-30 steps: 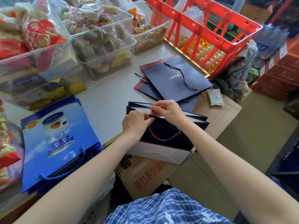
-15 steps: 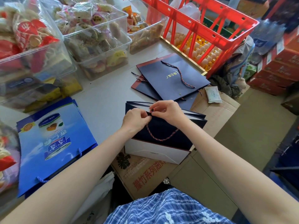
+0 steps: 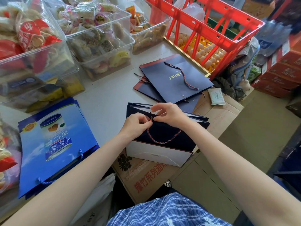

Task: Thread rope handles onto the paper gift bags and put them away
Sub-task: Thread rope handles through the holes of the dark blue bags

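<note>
Both hands meet at the top edge of the navy bag, which lies at the table's near edge, overhanging a carton. Left hand pinches the rope end against the panel, likely steadying it at the hole; right hand pinches the rim beside it, probably to hold the paper taut. The rope's loop hangs down the front. Beyond lie flat navy bags, one with a rope across it. Clear tubs hold wrapped snacks; a red crate stands over eggs. Blue bags lie left.
</note>
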Demonstrator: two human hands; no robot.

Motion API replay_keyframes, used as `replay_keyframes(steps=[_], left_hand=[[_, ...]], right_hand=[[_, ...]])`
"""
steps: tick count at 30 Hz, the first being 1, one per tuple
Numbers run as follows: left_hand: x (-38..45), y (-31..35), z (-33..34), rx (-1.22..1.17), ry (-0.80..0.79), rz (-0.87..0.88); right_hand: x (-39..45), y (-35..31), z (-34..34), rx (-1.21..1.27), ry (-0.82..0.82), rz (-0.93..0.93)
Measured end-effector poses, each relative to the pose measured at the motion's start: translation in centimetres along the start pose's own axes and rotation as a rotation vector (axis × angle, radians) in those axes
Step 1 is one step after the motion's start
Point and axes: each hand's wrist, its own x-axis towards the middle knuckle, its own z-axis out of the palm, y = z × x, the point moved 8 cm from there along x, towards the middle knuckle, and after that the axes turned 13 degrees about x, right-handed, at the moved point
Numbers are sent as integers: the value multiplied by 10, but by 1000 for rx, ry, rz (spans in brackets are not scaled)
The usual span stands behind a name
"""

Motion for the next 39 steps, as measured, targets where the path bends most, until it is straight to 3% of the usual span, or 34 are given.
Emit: replay_keyframes(steps=[4, 9, 13, 17, 21, 24, 27, 31, 39], left_hand=[[0, -1, -3, -14, -34, 7], [-1, -5, -5, -87, -67, 10], [-1, -5, -5, -60, -64, 9], [3, -7, -8, 64, -37, 13], [3, 4, -23, 238, 206, 105], [2, 32, -27, 357, 320, 289], [7, 53, 3, 523, 114, 432], [8, 59, 17, 301, 20, 348], [13, 58, 20, 245, -108, 260]], right_hand=[[4, -3, 8, -114, -13, -31], [0, -3, 2, -25, 77, -74], [-6, -8, -2, -153, -4, -80], [-30, 10, -41, -347, -101, 61], [-48, 35, -51, -522, -153, 192], [-47, 39, -38, -395, -135, 184], [-46, 38, -34, -213, -115, 162], [-49, 29, -46, 59, -24, 130], [-63, 35, -66, 543, 288, 143]])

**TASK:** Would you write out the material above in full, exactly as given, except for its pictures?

**REPLY TO THE TASK:**
-30 steps: 
-15 steps: 
+0 steps: 

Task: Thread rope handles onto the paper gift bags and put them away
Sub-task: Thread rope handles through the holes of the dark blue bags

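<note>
Both hands meet at the top edge of the navy bag, which lies at the table's near edge, overhanging a carton. Left hand pinches the rope end against the panel, likely steadying it at the hole; right hand pinches the rim beside it, probably to hold the paper taut. The rope's loop hangs down the front. Beyond lie flat navy bags, one with a rope across it. Clear tubs hold wrapped snacks; a red crate stands over eggs. Blue bags lie left.
</note>
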Demonstrator: two human hands; no robot.

Motion API replay_keyframes, used as `replay_keyframes(steps=[_], left_hand=[[_, ...]], right_hand=[[_, ...]])`
"""
steps: tick count at 30 Hz, the first being 1, one per tuple
Numbers run as follows: left_hand: x (-38..45), y (-31..35), z (-33..34), rx (-1.22..1.17), ry (-0.80..0.79), rz (-0.87..0.88); right_hand: x (-39..45), y (-35..31), z (-34..34), rx (-1.21..1.27), ry (-0.82..0.82), rz (-0.93..0.93)
Measured end-effector poses, each relative to the pose measured at the motion's start: translation in centimetres along the start pose's own axes and rotation as a rotation vector (axis × angle, radians) in those axes
Step 1 is one step after the motion's start
Point and axes: each hand's wrist, its own x-axis towards the middle knuckle, its own z-axis out of the palm, y = z × x, the point moved 8 cm from there along x, towards the middle knuckle, and after that the axes turned 13 degrees about x, right-handed, at the moved point
Numbers are sent as integers: the value multiplied by 10, but by 1000 for rx, ry, rz (spans in brackets are not scaled)
The usual span stands behind a name
"""

Motion for the next 39 steps, as measured, targets where the path bends most, until it is straight to 3% of the usual span, or 34 are given.
Emit: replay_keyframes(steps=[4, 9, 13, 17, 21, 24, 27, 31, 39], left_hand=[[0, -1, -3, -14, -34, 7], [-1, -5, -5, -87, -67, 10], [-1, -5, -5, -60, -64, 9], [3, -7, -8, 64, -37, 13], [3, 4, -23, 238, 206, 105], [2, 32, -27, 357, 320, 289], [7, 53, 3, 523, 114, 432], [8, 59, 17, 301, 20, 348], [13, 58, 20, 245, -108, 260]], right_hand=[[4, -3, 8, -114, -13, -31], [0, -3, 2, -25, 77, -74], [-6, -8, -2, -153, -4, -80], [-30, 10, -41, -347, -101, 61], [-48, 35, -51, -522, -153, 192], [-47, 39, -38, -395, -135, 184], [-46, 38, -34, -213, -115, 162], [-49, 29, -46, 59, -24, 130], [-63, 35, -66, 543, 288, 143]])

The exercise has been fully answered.